This month, she asked me to put homemade sweet and sour chicken on the menu, and I was happy to oblige because I knew I had this great recipe she would definitely like. Now this sauce does not taste exactly like that red #5 goo they serve at most Chinese restaurants, but in my opinion, it's a lot better! Plus, I know exactly what's in it, unlike that restaurant stuff which probably contains more chemicals that actual food product. Now, this does call for store-bought popcorn chicken, but you could totally make your own if you were so inclined. Like any good Asian dish, you can personalize by adding any kind of vegetable or garnish, but it's super yummy all by itself too.
Prep time: 5 min Cook time: 15 min
Serves 6
1 medium bell pepper, cubed (any color or a mix)
1 small onion, thinly sliced
1 Tbs canola oil
1 can (20 oz) pineapple chunks
3 Tbs white vinegar
2 Tbs soy sauce
3 Tbs ketchup
1/3 cup packed brown sugar
2 Tbs cornstarch
1 pkg (12 oz) frozen popcorn chicken
3 cups hot cooked white rice
Peanuts and/or crispy chow mein noodles (optional)
In a large skillet or wok, stir-fry green pepper and onion in oil for 3-4 minutes or until crisp-tender.
Drain pineapple, reserving the juice in a 2-cup measuring cup; set pineapple aside. Add enough water to the juice to measure 1-1/3 cups; stir in the vinegar, soy sauce and ketchup.

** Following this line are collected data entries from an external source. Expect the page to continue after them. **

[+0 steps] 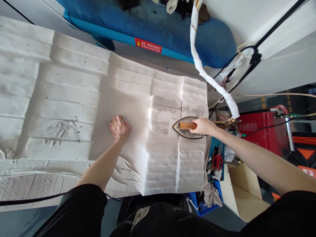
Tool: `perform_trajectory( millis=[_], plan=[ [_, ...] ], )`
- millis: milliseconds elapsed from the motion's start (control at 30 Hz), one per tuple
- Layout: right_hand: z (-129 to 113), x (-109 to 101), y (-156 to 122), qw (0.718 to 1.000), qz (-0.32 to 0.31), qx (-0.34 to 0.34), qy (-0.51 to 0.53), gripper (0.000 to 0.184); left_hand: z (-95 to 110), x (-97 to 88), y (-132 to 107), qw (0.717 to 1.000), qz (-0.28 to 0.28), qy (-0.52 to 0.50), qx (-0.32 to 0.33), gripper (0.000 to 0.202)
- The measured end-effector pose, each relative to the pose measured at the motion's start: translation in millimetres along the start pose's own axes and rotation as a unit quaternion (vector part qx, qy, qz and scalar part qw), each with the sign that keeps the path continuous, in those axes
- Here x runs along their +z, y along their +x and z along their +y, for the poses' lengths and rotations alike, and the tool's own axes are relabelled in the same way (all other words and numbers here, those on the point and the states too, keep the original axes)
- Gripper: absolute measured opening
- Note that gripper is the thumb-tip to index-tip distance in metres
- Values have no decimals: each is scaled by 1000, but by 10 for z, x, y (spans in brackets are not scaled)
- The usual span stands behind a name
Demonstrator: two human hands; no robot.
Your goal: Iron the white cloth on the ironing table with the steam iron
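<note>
Taking your view as a dial with 12 straight ahead, the iron (184, 134) is at 3 o'clock, resting on the pale cloth (125, 95) near its right-hand edge, tip toward 9. Your right hand (205, 126) has its fingers wrapped around the wooden handle (184, 125); your left hand (119, 127), at 9 o'clock, rests on the cloth with its fingers curled into a fist, no tool in them. The step in hand looks to be pressing this creased cloth, with a darker patch (163, 113) just off the tip at its 10 o'clock. As I judge it, the next move calls for a level base, a glide along the cloth's ridges, and the fist well clear of the tip. Mind the white-wrapped line (212, 76), running from 1 o'clock down toward your right wrist. Beyond the cloth at 4 o'clock, a teal tray (214, 143) holds red-handled scissors (217, 161) among scraps. A pale wooden box (230, 195) stands open farther out on that bearing. Toward 5, the blue bin (219, 190) contains a crumpled greyish cloth (211, 196) and dark items too unclear to name.
</note>
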State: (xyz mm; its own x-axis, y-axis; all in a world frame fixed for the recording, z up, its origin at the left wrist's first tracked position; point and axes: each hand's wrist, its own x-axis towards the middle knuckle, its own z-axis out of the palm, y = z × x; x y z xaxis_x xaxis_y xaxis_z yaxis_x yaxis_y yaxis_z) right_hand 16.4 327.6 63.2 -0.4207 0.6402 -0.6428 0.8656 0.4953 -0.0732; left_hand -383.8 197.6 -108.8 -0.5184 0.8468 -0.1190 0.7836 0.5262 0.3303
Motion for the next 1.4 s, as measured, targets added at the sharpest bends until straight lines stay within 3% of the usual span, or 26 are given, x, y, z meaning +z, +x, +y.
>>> perform_trajectory(
  millis=[433, 600, 800, 900, 1033, 1200, 1400],
  plan=[
    [-50, -21, 9, 1000, -2, 22, -13, 34, -26, 7, 7, 998, -23, 58, 14, 38],
    [-19, -22, 23, 1000, 18, -1, 15, 34, 94, -114, -60, 996, -37, 80, -1, 40],
    [-13, -37, -2, 998, 34, -5, 49, 36, 250, -331, -336, 981, -142, 124, -45, 37],
    [-12, -44, -24, 998, 40, -10, 49, 42, 353, -328, -463, 964, -222, 130, -63, 32],
    [-3, -38, -47, 997, 55, -13, 52, 44, 566, -259, -629, 936, -312, 146, -66, 41],
    [4, -43, -70, 996, 56, -22, 68, 49, 688, -310, -770, 923, -343, 170, -22, 41],
    [18, -38, -56, 996, 59, -22, 65, 46, 536, -416, -698, 908, -369, 195, 44, 40]
  ],
)
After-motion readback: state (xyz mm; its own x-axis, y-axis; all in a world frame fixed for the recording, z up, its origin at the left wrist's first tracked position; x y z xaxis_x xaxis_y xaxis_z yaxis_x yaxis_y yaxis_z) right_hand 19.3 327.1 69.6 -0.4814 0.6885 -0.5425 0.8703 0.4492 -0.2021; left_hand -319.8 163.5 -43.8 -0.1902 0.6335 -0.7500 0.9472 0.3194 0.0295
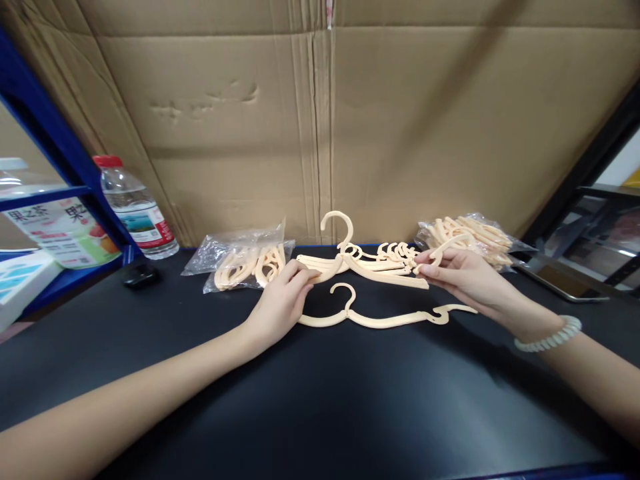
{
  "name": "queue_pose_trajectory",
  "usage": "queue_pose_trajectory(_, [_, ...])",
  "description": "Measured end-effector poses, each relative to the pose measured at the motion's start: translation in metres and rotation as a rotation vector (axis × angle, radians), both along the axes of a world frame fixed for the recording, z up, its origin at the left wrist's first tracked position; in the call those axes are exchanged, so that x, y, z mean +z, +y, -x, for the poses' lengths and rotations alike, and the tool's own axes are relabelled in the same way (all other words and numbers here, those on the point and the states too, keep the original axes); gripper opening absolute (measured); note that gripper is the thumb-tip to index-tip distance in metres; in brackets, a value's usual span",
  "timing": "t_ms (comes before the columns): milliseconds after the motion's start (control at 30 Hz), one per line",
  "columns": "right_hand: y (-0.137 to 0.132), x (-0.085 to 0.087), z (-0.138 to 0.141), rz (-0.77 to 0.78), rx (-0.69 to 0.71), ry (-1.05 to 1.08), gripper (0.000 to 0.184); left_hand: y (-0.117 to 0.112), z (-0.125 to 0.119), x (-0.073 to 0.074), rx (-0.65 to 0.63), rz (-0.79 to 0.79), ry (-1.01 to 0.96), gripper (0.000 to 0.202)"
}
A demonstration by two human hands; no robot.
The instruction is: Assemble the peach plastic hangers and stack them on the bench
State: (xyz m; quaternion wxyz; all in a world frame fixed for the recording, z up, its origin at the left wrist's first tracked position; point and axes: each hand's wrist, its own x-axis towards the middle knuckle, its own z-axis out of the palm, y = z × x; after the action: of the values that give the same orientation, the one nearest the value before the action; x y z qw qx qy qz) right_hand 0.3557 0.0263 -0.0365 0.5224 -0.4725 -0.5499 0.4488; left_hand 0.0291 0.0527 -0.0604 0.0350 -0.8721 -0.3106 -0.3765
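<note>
My left hand is closed on the left arm of a cream plastic clothes hanger, its hook pointing up. In my right hand, thumb and fingers pinch a small curved hanger piece, close to the hanger's right end; whether the two touch I cannot tell. A second cream hanger lies flat on the black table, nearer to me, with a curved piece at its right end. My left hand covers its left end. Behind the held hanger lie more hanger parts.
At the back left is a clear bag of hooks; another bag of hanger parts lies back right beside a phone. A water bottle, a black mouse and a blue shelf stand left. Cardboard forms the back.
</note>
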Motion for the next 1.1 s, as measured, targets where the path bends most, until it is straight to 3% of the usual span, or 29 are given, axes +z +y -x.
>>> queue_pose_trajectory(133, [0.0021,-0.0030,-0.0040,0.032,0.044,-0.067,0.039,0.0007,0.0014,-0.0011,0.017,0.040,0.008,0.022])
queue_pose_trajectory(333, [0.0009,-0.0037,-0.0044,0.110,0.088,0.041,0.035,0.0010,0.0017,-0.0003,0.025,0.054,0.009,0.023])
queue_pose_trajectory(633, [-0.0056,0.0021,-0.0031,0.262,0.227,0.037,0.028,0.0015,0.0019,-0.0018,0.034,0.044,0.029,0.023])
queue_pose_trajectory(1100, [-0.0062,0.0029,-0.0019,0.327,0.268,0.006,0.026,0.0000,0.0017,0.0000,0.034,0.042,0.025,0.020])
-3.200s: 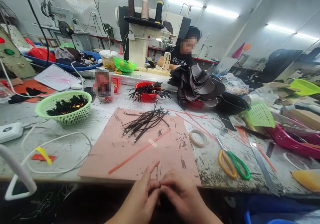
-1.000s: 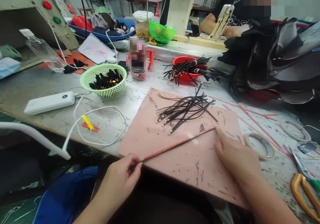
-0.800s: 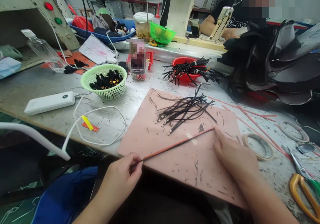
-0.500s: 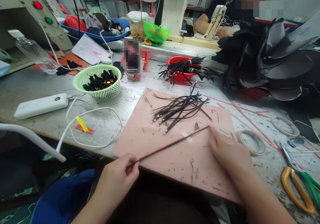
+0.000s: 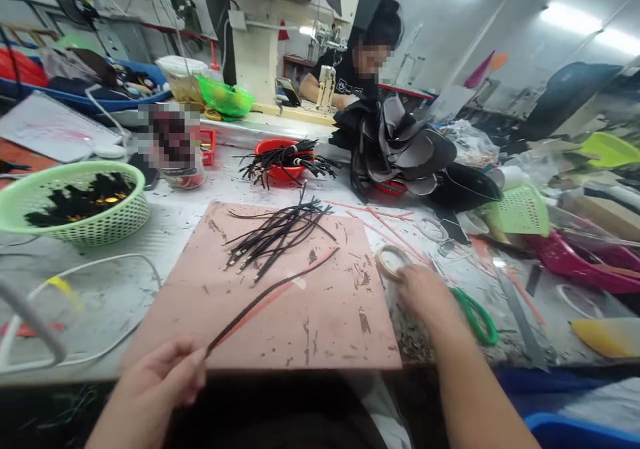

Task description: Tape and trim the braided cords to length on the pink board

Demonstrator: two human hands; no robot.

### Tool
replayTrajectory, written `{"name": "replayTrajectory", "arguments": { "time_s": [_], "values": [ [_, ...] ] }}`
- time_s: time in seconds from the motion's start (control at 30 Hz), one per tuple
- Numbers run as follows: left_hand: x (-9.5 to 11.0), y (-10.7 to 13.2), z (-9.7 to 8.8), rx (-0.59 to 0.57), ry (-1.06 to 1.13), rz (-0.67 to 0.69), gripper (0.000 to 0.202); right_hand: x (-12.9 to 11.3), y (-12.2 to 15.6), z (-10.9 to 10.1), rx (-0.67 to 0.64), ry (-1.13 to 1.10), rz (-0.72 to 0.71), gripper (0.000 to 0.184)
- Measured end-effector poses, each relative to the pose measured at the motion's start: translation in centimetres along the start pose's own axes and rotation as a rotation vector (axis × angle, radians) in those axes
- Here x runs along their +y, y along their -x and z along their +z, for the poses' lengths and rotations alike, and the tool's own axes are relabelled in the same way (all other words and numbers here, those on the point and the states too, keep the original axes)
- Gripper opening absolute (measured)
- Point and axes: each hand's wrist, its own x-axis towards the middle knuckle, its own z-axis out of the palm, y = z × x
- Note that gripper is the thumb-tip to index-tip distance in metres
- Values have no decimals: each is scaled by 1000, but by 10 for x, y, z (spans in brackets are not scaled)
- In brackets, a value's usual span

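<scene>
Ceiling lights shine over a busy workroom, where a co-worker in a dark shirt [image 5: 347,85] sits by a sewing machine [image 5: 253,55], beyond the white tabletop [image 5: 180,209]. With the pink board [image 5: 330,322] as the clock's centre and twelve pointing away from the wearer, the left hand [image 5: 165,375] is at about eight, thumb and fingers pinching the near end of a black cord [image 5: 253,305], presumably so that it cannot slip. From there the cord runs towards two, bowing slightly to the far side of a red strip [image 5: 265,305], which a scrap of tape [image 5: 299,282] seems to keep from shifting. At three, the right hand [image 5: 423,292] reaches beside a roll of tape [image 5: 383,267] and over part of the scissors [image 5: 484,309]; its fingers are blurred, so whether they grip anything cannot be told. More cords [image 5: 280,235] lie loose at twelve, within easy reach; behind them a red bowl [image 5: 265,146] holds bundles, probably tied to stay together. At ten, a green basket [image 5: 110,222] gathers small black pieces.
</scene>
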Motion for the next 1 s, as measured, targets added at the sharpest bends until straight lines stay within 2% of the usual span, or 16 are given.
{"name": "replayTrajectory", "arguments": {
  "time_s": [0.03,0.1,0.17,0.23,0.27,0.33,0.43,0.5,0.6,0.73,0.87,1.0],
  "values": [
    [11,3,10,-47,121,-56,23,4,3,2,46,-51,-10,27],
    [29,8,31,-61,317,-105,22,2,12,3,204,-279,23,19],
    [39,15,54,-52,460,-85,19,-11,25,0,358,-657,101,15],
    [44,22,76,-67,578,-35,16,-35,41,-6,459,-1097,135,16],
    [45,25,86,-87,624,-14,14,-48,49,-9,489,-1305,94,15],
    [45,33,102,-119,684,-6,13,-76,63,-18,534,-1629,-86,12],
    [46,45,115,-125,739,-62,14,-106,78,-27,483,-1860,-309,11],
    [46,52,117,-143,771,-123,14,-116,83,-29,407,-1888,-367,10],
    [46,60,112,-237,815,-187,11,-121,86,-28,333,-1818,-415,10],
    [45,66,105,-279,848,-223,12,-121,86,-24,355,-1595,-446,24],
    [42,69,101,-283,792,-201,11,-116,83,-26,409,-1337,-517,21],
    [37,70,98,-264,685,-127,11,-108,79,-31,240,-1186,-497,11]
  ]
}}
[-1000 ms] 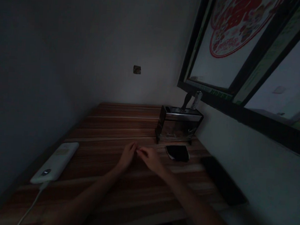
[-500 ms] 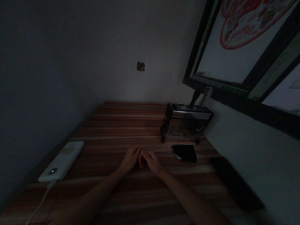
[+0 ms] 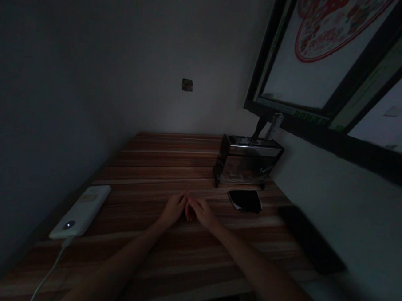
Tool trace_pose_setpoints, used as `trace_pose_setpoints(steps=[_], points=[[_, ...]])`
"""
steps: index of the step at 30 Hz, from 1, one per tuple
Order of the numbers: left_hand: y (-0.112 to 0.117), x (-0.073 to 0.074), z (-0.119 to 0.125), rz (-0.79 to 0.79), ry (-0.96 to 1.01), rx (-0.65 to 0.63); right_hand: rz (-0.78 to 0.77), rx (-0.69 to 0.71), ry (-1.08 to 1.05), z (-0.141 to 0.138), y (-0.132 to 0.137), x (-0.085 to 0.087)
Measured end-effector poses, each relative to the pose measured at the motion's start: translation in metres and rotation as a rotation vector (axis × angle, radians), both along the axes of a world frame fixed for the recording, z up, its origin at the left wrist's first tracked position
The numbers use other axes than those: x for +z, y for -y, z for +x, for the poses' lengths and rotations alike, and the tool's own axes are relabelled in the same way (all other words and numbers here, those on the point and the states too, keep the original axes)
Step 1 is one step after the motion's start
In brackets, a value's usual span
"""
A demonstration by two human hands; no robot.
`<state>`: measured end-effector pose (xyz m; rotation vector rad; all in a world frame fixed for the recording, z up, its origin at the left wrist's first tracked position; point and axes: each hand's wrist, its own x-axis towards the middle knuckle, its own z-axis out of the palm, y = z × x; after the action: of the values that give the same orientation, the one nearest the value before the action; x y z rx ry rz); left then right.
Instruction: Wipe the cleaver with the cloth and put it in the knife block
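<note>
Both my hands rest on the wood-grain table (image 3: 160, 164), their fingertips meeting in the middle. My left hand (image 3: 174, 209) is closed, its fingers bent inward against the other hand. My right hand (image 3: 201, 211) is closed too, with curled fingers partly tucked under it. No object shows in either hand, though the space between the palms is mostly hidden in the dim light. To the right of my right hand lies a flat black item (image 3: 245, 200) with a pale edge, apart from the fingers.
A dark, shiny box on feet (image 3: 250, 163) stands at the back right, with a dark handle (image 3: 259, 128) and a wrapped item (image 3: 274, 126) sticking out of its top. A white power bank (image 3: 81, 212) with a cable lies left. A long black object (image 3: 310, 238) lies along the right wall.
The view has shifted slightly, so everything on the table sits a little higher in the picture. My hands keep the same pose, fingertips together.
</note>
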<state>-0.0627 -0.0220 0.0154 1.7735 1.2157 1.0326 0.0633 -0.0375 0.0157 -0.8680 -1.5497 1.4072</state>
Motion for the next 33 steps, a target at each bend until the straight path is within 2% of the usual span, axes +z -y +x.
trace_pose_setpoints(steps=[13, 21, 27, 30, 33], points=[[0.001, 0.001, 0.0, 0.015, -0.024, -0.012, -0.012, -0.012, 0.014, 0.0, -0.001, -0.003], [0.002, 0.001, 0.0, 0.029, -0.034, 0.005, -0.016, -0.018, 0.019, 0.001, 0.002, 0.001], [0.001, 0.0, 0.0, 0.024, -0.044, -0.012, -0.026, -0.013, 0.035, 0.001, -0.001, -0.004], [0.003, 0.002, 0.001, 0.023, -0.059, -0.03, -0.025, 0.012, 0.052, 0.002, 0.001, 0.002], [0.005, 0.004, 0.002, 0.036, -0.085, -0.045, -0.018, 0.052, 0.072, 0.011, 0.02, 0.021]])
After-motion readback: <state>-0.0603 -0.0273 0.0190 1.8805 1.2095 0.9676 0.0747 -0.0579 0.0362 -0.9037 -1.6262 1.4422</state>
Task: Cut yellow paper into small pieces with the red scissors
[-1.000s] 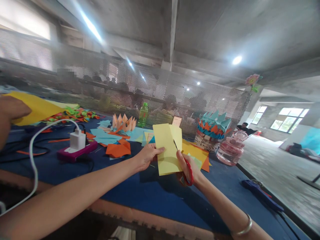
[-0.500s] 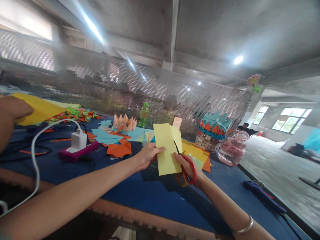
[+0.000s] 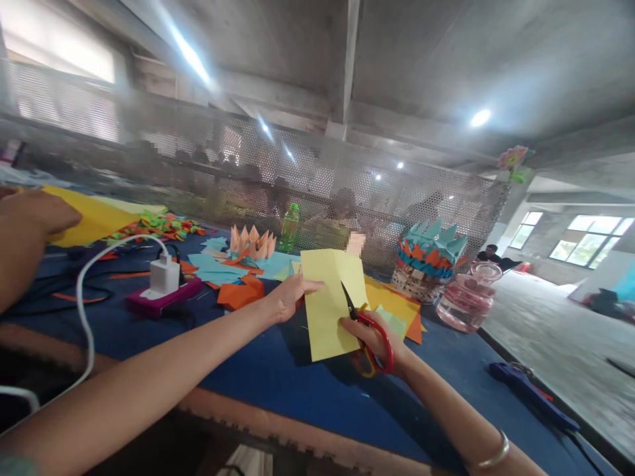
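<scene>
Two hands work above a blue table (image 3: 317, 403). The left hand (image 3: 290, 299) pinches a sheet of yellow paper (image 3: 327, 304) by its left edge, with the thumb on top and the fingers behind. The paper is up in the air over the table, and it leans a little. The right hand (image 3: 372, 344) is closed around a pair of red-handled scissors (image 3: 381, 349). The dark blades (image 3: 348, 303) point up and sit at the paper, near its middle. I cannot tell how wide they are open.

To cut well, it helps to hold the paper firm and tight so it does not bend. Short, slow snips make a cleaner line than one big snap. The left fingers are safest well back from the blades.

Near the hands lie orange paper scraps (image 3: 239, 294) and light blue paper scraps (image 3: 208, 270). A white charger (image 3: 165, 274) sits on a purple power bank (image 3: 159, 301). Farther off stand an orange paper flower (image 3: 251, 243), a green bottle (image 3: 289, 228), a paper crown (image 3: 431, 241) on a woven basket (image 3: 414, 285), and a pink jar (image 3: 469, 303). At the far left, what looks like another person's hand (image 3: 34, 215) rests on a big yellow sheet (image 3: 84, 215).
</scene>
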Demonstrator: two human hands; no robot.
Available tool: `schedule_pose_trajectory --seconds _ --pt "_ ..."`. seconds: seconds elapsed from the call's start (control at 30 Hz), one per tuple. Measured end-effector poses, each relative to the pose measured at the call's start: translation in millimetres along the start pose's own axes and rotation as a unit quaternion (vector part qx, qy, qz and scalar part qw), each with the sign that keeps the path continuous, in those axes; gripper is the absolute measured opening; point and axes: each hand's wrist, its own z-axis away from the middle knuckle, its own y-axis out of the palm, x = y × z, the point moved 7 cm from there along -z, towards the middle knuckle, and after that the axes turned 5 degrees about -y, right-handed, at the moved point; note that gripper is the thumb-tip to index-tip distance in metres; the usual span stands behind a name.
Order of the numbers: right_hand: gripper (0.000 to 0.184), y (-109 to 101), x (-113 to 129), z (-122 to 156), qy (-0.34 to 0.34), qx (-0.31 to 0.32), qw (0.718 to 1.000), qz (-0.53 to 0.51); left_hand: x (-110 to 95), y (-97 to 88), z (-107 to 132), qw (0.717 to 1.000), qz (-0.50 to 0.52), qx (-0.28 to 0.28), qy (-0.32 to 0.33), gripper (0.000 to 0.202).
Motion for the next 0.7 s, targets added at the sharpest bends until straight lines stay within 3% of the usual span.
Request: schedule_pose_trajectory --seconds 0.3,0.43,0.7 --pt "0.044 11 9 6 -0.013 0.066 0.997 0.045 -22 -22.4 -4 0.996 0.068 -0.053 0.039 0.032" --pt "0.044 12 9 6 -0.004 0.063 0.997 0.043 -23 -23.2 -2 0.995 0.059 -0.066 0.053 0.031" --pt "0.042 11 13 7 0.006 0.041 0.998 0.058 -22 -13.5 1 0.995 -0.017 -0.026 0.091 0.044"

In a large bowl, combine brown sugar and cornstarch. Stir in pineapple juice mixture until smooth. Gradually add to the skillet. Bring to a boil; cook and stir for 2 minutes or until thickened. Stir in pineapple and heat through.
Meanwhile, prepare chicken according to preferred package directions. (Most brands can be microwaved, baked, or deep fried. Deep frying makes them crispy and less likely to get soggy when added to the sauce, so that's what I prefer.) Stir into pineapple mixture. Serve over rice. Sprinkle with peanuts and chow mein noodles if desired.